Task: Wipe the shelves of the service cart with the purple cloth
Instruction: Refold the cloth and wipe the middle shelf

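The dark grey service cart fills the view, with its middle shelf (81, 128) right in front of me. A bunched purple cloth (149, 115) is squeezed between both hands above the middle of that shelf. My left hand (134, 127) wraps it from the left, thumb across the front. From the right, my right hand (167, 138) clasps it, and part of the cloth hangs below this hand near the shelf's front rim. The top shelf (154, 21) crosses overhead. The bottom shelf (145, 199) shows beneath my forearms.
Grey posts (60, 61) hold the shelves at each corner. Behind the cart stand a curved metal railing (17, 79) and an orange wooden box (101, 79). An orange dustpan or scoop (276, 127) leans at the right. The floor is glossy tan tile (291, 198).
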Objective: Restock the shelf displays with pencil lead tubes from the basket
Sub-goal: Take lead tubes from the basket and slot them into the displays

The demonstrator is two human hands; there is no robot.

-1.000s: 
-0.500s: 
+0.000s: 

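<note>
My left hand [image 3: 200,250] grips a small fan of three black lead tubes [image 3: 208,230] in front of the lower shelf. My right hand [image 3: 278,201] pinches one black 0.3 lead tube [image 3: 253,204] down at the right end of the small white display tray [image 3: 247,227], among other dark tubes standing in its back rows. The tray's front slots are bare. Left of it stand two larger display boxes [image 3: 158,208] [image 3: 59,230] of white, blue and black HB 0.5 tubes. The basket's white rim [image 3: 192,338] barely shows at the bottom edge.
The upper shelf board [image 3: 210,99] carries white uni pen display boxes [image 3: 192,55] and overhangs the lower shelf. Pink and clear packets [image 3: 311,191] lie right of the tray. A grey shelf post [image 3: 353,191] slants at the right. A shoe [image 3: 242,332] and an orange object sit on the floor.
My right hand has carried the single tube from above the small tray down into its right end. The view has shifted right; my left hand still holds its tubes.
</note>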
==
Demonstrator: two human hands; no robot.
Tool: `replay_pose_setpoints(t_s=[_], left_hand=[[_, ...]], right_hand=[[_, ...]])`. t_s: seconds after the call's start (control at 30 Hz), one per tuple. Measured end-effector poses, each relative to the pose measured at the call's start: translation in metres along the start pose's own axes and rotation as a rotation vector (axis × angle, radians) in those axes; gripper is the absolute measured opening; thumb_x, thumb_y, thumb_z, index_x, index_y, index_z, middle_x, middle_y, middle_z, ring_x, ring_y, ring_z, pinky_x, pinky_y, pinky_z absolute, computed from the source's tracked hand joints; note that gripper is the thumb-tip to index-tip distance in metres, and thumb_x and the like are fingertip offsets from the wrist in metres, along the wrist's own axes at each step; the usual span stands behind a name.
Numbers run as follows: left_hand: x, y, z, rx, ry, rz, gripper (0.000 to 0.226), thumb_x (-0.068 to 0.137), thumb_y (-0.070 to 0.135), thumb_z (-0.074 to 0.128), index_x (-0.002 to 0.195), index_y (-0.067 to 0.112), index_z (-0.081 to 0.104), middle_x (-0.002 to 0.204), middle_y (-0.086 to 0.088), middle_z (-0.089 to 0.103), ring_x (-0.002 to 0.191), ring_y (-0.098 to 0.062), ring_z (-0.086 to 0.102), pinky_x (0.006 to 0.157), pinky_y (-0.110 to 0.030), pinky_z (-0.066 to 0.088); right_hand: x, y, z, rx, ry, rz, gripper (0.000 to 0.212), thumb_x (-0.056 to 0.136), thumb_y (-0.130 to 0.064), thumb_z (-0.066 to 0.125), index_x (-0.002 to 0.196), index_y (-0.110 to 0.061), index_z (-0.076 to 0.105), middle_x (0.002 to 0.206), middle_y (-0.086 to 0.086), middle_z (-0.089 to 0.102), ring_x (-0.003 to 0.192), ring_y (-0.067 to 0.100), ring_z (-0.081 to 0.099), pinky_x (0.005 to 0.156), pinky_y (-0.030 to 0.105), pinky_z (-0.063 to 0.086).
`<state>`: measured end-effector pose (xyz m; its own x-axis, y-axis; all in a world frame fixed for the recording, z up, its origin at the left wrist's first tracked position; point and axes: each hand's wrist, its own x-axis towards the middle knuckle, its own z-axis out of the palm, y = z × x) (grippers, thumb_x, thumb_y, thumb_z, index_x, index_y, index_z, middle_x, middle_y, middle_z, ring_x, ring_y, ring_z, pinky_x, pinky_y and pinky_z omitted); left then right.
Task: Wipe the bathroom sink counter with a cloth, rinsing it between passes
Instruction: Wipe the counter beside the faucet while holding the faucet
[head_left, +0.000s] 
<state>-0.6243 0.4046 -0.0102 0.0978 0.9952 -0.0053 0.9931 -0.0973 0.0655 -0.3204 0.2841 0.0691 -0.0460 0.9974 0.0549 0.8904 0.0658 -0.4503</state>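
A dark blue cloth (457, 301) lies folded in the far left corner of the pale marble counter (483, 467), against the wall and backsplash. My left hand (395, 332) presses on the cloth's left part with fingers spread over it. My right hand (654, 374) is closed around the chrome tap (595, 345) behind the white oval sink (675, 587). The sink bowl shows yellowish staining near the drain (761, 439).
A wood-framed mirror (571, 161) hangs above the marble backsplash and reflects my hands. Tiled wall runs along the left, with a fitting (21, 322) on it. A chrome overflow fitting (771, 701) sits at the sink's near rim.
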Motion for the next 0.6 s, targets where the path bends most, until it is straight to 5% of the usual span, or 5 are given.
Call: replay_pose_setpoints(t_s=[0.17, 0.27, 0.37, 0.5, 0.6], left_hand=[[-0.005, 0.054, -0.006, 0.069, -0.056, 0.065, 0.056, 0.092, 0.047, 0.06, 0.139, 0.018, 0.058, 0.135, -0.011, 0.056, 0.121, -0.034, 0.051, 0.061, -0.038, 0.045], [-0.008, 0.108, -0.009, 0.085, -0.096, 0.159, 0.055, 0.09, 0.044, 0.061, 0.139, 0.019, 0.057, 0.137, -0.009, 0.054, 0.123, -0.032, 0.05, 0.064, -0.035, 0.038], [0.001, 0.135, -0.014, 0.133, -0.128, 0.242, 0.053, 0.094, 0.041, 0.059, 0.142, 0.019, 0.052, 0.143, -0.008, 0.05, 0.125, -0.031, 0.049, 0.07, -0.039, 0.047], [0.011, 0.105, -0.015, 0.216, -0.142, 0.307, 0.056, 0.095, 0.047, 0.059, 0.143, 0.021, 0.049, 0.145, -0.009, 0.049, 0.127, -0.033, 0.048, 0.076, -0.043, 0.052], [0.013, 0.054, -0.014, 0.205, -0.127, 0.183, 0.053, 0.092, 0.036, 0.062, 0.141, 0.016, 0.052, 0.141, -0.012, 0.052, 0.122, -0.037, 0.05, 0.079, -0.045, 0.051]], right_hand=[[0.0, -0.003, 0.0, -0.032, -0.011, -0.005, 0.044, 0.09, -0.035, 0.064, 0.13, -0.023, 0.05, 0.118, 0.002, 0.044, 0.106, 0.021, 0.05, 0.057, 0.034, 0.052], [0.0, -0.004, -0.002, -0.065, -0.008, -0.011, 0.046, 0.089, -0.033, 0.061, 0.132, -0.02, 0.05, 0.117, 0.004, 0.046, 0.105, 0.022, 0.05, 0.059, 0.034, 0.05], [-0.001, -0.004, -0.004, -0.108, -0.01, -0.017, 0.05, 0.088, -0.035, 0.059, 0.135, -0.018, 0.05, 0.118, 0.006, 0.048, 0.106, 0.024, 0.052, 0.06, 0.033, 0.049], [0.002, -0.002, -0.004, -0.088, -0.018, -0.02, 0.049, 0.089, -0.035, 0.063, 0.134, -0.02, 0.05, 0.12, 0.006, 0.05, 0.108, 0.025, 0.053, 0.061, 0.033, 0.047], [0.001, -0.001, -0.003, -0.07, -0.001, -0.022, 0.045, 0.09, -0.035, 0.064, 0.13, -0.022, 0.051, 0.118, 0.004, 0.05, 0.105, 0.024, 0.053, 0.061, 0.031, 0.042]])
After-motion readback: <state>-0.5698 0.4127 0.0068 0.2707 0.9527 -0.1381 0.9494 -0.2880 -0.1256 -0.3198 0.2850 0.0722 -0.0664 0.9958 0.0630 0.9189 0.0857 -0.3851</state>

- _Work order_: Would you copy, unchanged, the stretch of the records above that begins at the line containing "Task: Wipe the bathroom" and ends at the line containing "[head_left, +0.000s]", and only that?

- _Your solution_:
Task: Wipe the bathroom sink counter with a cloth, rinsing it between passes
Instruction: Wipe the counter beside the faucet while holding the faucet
[head_left, +0.000s] 

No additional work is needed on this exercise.